Aptalca bulduğum her söz dökülüyor dilimden.
Anlamsız olduğunu düşündüğüm kelimeler fısıldıyorum kalemime.
Anlamını kağıtta bulur belki diye…
Ben mahkumiyetten nefret ederken dört duvara tıkıyorum kendimi.
Ben özgürlüğüme uçmak isterken kanatlarımı yakıyorum dudaklarımda sadistçe bir gülümseme ve kalbimdeki canilik eşliğinde.
En büyük tutkusu koşmak olan ben bacaklarımı koparıyorum.
Yazdıkça huzur bulan ben parmaklarımı kesiyorum.
Çiçekleri sevdiğim için en kurak yerlerde konaklıyorum.
Her çocuğun başını okşayan ben kendi çocukluğuma tekmeler savuruyorum.
Her hatayı affeden ben kendimi bir türlü affedemiyorum.
Her yarayı sararken kendimkini deşiyorum.
Herkese kepçe kepçe sevgi dağıtırken kendimi bir damlasına muhtaç ediyorum.
Herkese iltifatlar ederken kendime iki çift güzel sözü çok buluyorum.
Herkese gülücükler saçarken aynadaki aksime nefret dolu bakışlarımı gönderiyorum.
Neredeyse sonuna geldiğim yolu ateşe veriyorum hiç düşünmeden.
Tıpkı bu sayfaya yaptığım gibi.
Günlüğümde kenarları nefret ateşiyle yakılmış bir sayfaya rastgeldim.
Neredeyse hiç düzenlemeden,düşünmeden yazdım ve paylaşıyorum.
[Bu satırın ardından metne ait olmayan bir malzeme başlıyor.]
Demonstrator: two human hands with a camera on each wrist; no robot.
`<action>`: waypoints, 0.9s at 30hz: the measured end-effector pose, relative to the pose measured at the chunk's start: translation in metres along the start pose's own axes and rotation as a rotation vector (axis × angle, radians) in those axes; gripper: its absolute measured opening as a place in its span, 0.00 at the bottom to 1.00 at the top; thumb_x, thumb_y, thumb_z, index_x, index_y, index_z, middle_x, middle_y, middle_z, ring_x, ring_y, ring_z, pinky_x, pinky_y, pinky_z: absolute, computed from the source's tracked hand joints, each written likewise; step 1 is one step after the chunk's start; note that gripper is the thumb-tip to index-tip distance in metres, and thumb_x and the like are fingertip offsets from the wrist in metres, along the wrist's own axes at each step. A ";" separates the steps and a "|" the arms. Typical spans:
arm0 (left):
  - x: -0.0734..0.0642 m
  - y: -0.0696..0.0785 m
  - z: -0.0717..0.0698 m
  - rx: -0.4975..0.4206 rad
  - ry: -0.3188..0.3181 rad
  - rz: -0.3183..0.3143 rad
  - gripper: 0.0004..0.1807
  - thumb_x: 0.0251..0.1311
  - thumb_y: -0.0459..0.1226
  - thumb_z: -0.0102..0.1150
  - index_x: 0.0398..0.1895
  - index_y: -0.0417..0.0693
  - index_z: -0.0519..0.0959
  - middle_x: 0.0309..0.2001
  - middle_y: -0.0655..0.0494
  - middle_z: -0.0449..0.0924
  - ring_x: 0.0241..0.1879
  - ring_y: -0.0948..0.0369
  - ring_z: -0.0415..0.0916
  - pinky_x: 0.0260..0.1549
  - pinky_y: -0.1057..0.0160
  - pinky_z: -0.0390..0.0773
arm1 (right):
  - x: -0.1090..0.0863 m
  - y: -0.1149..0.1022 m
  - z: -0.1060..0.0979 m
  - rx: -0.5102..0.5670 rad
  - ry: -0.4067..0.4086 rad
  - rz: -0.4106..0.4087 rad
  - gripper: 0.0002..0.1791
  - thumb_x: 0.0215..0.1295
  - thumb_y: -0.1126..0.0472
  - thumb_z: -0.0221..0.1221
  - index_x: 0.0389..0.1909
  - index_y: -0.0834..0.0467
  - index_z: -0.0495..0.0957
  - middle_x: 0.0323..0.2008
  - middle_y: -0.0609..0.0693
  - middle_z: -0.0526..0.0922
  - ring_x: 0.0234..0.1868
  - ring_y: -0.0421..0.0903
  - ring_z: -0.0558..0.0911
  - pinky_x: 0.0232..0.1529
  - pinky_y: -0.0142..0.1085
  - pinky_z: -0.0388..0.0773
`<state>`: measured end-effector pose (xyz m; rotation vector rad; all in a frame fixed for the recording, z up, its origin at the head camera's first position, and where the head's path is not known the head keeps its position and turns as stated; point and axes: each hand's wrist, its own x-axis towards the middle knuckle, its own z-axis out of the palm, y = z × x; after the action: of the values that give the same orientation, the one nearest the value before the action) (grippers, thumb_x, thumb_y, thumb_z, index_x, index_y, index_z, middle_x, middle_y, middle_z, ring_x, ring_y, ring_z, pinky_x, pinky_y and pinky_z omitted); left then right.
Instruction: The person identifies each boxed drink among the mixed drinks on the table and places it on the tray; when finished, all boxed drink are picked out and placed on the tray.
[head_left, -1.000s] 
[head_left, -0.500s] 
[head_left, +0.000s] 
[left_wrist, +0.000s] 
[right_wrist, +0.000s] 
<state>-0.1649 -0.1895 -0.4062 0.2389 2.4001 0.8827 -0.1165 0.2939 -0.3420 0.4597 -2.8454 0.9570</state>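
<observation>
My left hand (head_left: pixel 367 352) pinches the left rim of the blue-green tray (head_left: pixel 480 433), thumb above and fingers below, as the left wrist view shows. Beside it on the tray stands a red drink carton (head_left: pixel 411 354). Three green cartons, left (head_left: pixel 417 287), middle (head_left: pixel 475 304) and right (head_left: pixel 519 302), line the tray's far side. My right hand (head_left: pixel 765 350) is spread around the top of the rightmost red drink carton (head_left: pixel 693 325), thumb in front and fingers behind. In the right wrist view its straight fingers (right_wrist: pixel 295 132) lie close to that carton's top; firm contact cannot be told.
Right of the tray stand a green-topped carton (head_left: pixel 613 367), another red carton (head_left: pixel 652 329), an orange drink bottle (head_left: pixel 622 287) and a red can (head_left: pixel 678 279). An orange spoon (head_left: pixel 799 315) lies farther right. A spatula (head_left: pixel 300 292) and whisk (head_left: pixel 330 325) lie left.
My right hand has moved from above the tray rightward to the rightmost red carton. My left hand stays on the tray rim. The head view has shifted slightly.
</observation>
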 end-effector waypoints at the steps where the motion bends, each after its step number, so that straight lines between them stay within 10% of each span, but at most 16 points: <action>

Yorumlarınızı esirgemeyin lütfen:)
Işıkla kalın.
Bu kadar güzellikte bir yazıyı (ve doğaçlama yazılmış olmasına rağmen) hayatım boyunca bir daha görebileceğim konusunda şüpheliyim 🙂
Aylardır kalem kağıda elim gitmezken yorumunuz sayesinde yazma arzuma kavuştum.Teşekkür ederim gerçekten çok teşekkür ederim.